ASSIGNMENT:
Look in the material below for the line with "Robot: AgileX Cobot" and the line with "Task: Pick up", then set down exactly those two lines and all lines between, nothing more.
------
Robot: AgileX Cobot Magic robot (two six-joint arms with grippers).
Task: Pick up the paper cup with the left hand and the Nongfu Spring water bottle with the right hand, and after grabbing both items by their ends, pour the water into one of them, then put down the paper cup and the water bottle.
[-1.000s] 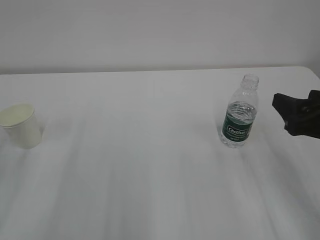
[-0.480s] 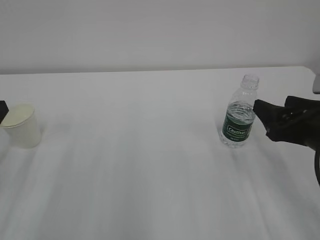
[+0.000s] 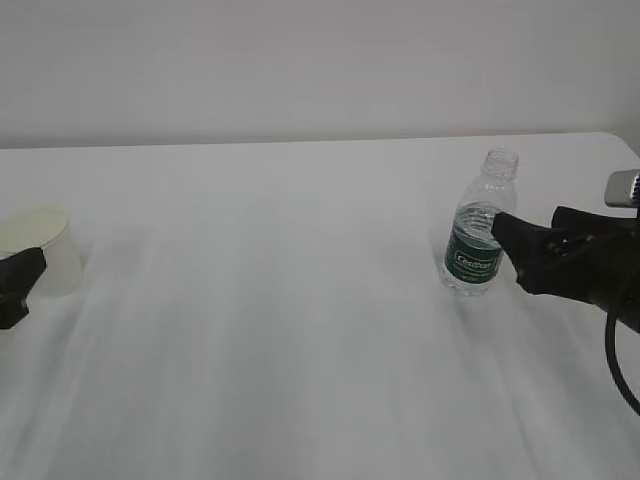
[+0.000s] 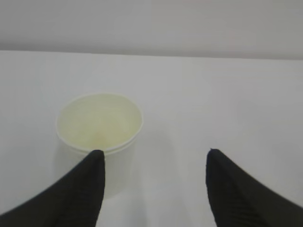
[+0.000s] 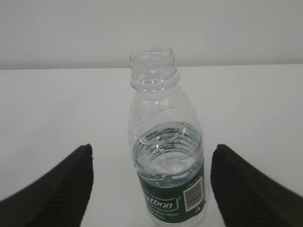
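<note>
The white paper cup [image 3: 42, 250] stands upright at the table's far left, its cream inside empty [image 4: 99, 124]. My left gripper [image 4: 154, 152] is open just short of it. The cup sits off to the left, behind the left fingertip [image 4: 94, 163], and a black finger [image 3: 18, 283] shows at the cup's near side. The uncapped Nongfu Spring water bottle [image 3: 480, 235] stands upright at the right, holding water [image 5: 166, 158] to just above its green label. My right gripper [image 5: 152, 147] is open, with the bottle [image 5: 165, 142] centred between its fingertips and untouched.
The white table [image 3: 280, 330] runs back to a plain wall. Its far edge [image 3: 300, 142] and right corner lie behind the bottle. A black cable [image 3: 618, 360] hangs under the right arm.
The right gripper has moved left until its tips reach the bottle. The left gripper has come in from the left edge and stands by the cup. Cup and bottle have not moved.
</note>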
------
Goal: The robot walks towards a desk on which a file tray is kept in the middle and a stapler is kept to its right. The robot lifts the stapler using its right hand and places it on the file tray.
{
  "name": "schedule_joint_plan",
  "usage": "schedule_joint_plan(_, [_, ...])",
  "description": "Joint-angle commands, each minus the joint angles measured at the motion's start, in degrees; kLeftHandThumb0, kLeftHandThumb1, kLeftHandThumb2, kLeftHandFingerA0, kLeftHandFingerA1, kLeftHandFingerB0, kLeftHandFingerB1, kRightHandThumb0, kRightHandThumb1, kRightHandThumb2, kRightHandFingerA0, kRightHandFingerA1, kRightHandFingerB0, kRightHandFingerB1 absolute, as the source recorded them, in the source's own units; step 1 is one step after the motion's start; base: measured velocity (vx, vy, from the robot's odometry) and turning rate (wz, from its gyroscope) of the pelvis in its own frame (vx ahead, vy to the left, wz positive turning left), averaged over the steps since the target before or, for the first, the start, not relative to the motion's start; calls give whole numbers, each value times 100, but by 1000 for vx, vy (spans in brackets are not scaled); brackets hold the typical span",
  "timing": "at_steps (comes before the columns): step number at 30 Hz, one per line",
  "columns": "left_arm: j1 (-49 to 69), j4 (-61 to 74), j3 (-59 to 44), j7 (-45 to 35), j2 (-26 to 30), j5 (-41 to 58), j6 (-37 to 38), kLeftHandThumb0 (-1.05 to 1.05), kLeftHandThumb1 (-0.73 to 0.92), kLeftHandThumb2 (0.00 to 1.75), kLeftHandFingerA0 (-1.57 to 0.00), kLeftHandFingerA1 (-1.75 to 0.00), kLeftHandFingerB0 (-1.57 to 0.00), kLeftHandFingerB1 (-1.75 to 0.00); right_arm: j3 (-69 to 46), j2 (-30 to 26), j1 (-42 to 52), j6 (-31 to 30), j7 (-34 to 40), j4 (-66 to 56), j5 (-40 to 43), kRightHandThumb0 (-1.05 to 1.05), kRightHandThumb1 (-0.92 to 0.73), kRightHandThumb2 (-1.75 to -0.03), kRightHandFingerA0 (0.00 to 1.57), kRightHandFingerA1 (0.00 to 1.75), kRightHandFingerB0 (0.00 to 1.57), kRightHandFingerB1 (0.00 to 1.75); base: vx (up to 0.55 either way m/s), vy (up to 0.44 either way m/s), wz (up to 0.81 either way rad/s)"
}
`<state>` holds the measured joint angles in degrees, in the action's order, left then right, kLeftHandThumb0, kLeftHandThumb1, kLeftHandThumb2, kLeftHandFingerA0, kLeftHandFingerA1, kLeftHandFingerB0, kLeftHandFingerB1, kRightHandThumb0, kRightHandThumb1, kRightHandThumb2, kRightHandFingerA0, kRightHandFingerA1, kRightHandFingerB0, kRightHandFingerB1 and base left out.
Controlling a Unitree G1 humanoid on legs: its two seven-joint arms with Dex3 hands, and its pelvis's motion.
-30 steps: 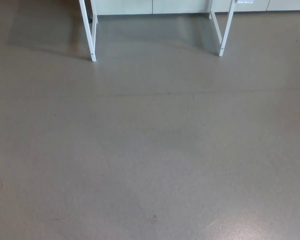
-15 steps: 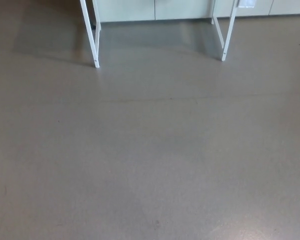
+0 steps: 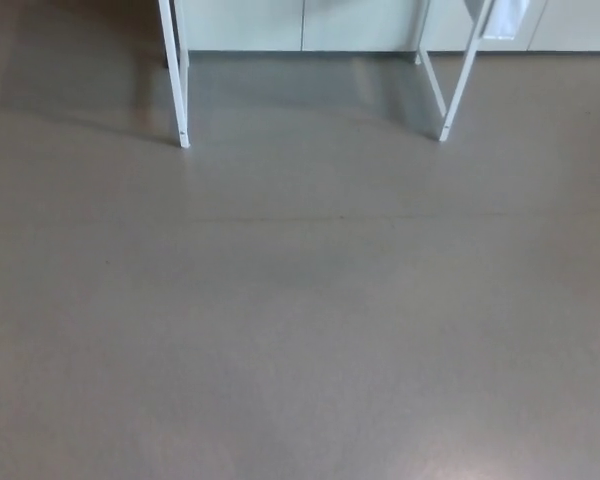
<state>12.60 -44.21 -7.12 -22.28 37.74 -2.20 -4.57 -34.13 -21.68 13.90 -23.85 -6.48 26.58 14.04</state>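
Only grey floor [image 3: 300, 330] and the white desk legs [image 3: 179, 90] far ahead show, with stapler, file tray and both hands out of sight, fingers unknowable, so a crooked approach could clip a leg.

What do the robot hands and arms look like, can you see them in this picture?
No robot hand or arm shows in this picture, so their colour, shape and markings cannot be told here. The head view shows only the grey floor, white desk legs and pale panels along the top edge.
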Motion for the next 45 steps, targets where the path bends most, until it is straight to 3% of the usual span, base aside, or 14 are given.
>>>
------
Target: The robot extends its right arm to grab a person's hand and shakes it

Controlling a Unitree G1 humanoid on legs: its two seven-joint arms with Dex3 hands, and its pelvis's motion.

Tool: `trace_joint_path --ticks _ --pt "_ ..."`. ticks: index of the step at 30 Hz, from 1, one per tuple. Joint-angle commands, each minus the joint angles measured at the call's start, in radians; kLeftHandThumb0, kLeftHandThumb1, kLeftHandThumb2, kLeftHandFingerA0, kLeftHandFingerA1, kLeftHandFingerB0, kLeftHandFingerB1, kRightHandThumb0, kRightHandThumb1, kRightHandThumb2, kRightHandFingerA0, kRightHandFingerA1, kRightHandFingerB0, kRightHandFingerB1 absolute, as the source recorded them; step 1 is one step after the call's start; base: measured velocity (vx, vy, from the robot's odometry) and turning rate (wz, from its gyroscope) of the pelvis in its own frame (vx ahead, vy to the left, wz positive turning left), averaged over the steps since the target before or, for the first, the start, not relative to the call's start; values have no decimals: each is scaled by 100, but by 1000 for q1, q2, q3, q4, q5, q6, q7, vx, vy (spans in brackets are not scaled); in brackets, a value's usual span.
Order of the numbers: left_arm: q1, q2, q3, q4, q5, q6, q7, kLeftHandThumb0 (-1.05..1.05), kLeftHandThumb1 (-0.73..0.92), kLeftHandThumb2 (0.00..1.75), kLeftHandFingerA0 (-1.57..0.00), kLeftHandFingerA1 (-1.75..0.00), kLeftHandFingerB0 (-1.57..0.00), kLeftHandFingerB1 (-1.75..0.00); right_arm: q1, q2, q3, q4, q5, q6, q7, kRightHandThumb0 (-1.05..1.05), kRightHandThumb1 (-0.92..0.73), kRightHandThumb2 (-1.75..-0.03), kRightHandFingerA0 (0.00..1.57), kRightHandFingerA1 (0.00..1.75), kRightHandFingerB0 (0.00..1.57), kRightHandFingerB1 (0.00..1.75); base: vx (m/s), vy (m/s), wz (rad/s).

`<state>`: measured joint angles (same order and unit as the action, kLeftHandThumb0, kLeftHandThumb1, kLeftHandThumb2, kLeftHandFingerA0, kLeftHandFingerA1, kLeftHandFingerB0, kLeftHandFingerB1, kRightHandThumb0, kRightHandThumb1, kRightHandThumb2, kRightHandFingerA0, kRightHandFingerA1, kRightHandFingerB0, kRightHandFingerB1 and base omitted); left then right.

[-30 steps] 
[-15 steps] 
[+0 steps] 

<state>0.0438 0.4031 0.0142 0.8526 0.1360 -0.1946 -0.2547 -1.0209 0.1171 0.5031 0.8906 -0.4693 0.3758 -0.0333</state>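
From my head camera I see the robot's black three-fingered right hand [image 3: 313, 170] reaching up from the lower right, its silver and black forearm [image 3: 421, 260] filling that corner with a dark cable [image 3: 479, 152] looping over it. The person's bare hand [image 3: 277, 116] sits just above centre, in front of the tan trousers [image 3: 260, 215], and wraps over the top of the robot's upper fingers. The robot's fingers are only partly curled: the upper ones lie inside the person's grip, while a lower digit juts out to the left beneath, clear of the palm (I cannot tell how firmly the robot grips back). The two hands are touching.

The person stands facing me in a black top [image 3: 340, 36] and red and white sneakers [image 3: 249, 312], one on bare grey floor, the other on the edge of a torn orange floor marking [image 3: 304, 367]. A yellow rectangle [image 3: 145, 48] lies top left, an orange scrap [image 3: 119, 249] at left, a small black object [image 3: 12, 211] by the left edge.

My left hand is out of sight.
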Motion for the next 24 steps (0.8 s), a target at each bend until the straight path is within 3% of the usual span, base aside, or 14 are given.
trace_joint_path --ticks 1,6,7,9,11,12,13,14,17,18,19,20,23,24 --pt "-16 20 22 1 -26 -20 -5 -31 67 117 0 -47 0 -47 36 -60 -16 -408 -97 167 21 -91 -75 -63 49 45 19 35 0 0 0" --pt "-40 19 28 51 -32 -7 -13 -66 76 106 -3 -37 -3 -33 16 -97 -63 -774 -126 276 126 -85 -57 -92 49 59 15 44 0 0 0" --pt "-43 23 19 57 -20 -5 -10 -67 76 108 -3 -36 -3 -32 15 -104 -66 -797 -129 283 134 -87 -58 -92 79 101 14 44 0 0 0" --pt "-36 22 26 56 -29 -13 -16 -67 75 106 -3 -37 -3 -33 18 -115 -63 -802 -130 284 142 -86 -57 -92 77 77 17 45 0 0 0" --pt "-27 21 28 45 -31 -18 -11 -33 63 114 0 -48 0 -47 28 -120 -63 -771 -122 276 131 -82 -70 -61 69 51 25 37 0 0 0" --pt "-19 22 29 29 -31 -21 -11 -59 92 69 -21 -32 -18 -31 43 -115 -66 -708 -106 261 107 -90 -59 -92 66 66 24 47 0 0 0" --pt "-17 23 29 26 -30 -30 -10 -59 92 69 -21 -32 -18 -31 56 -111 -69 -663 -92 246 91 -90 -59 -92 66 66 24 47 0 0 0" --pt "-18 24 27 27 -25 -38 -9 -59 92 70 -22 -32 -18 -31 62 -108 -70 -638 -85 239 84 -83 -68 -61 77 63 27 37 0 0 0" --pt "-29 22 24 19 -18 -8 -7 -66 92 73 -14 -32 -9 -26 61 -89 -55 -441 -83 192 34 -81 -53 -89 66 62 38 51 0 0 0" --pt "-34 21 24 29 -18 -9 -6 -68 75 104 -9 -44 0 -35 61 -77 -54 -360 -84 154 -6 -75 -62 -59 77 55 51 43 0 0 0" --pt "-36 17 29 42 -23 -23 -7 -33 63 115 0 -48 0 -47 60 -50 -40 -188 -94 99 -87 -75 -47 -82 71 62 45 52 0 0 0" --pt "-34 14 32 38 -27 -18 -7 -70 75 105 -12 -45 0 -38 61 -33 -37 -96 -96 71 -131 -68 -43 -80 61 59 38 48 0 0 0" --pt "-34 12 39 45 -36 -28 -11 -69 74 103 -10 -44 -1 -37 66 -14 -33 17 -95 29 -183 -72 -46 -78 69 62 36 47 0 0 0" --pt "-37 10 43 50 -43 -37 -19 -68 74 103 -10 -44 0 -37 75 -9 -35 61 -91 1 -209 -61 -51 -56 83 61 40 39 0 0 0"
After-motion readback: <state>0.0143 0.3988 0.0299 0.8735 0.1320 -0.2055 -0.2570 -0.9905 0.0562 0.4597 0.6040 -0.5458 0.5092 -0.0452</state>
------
ANSWER BOX:
Robot: AgileX Cobot Magic robot (two six-joint arms with grippers).
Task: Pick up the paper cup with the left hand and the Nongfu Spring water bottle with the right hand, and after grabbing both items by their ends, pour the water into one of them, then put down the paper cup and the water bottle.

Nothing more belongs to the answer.